The Future Of The Euro Could See Trouble This Week

 

It was almost exactly five years ago that the euro crisis erupted, starting in Greece. Investors who had complacently let all euro-zone countries borrow at uniformly low levels abruptly woke up to the riskiness of an incompetent government borrowing money in a currency which it could not depreciate. There is thus a dismal symmetry in seeing the euro crisis flare up again in the place where it began.

The proximate cause of the latest outbreak of nerves was the decision by the Greek government, now headed by the generally competent Antonis Samaras, to advance the presidential election to later this month.

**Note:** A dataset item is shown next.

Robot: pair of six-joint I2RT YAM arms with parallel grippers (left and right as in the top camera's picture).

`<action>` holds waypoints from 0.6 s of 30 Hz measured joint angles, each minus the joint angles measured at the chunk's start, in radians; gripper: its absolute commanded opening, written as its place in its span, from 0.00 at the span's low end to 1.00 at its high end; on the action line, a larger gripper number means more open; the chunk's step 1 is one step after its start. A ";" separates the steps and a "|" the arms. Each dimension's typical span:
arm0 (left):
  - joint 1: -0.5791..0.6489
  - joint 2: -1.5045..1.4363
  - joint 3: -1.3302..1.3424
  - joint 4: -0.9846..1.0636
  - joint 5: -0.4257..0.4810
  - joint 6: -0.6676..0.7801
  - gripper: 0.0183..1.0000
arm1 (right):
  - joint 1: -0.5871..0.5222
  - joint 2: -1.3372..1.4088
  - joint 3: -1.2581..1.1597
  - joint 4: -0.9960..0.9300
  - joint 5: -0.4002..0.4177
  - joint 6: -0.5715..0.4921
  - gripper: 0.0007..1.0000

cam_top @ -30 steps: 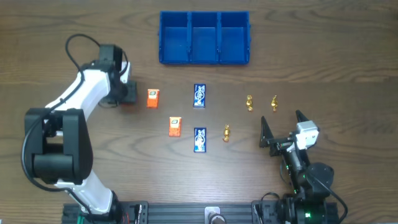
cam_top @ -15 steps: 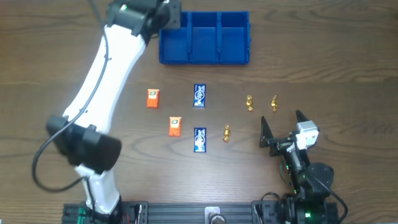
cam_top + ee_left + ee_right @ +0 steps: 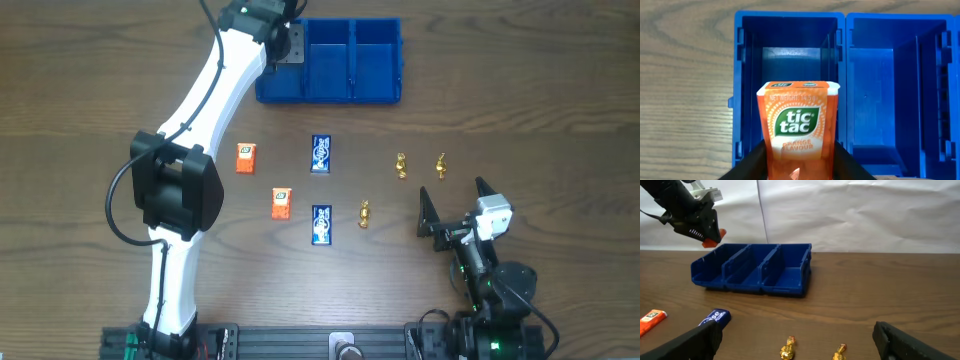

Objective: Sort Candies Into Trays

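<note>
My left gripper [image 3: 286, 42] is shut on an orange candy box [image 3: 800, 127] and holds it upright above the left compartment of the blue three-part tray [image 3: 330, 98]. That compartment [image 3: 790, 60] looks empty. In the right wrist view, the left gripper [image 3: 704, 229] hangs over the tray's [image 3: 752, 272] far end with the orange box [image 3: 714, 238] poking out. On the table lie two more orange boxes [image 3: 246, 158] [image 3: 282, 203], two blue packets [image 3: 321, 154] [image 3: 321, 225] and three gold candies [image 3: 401, 165] [image 3: 441, 165] [image 3: 364, 213]. My right gripper [image 3: 450, 190] rests open near the gold candies, holding nothing.
The middle [image 3: 890, 90] and right compartments of the tray look empty. From the right wrist I see an orange box [image 3: 652, 319], a blue packet [image 3: 715, 317] and two gold candies [image 3: 787, 348] [image 3: 840, 352] on the wooden table [image 3: 540, 120]. A white backdrop stands behind the tray.
My left arm swung from the table's left side, beside the orange boxes, up to the tray's left compartment, carrying an orange box. The right arm stayed still.
</note>
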 measured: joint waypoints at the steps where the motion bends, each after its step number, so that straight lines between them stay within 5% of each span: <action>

The presidency is largely ceremonial, but if Mr Samaras cannot win enough votes in parliament for his candidate, Stavros Dimas, a general election will follow. Polls suggest the winner would be Syriza, a populist party led by Alexis Tsipras. Although Mr Tsipras professes that he does not want to leave the euro, he is making promises to voters on public spending and taxes that may make it hard for Greece to stay. Hence the markets’ sudden pessimism.

As it happens, there is a good chance that Mr Dimas, a former EU commissioner, will win the presidential vote at the end of this month (see “Greece’s crisis: Samaras’s gamble”). But the latest Aegean tragicomedy is a timely reminder both of how unreformed the euro zone still is and of the dangers lurking in its politics.

It is true that, ever since the pledge by the European Central Bank’s president, Mario Draghi in July 2012 to “do whatever it takes” to save the euro, fears that the single currency might break up have dissipated. Much has been done to repair the euro’s architecture, ranging from the establishment of a bail-out fund to the start of a banking union. And economic growth across the euro zone is slowly returning, however anaemically, even to Greece and other bailed-out countries.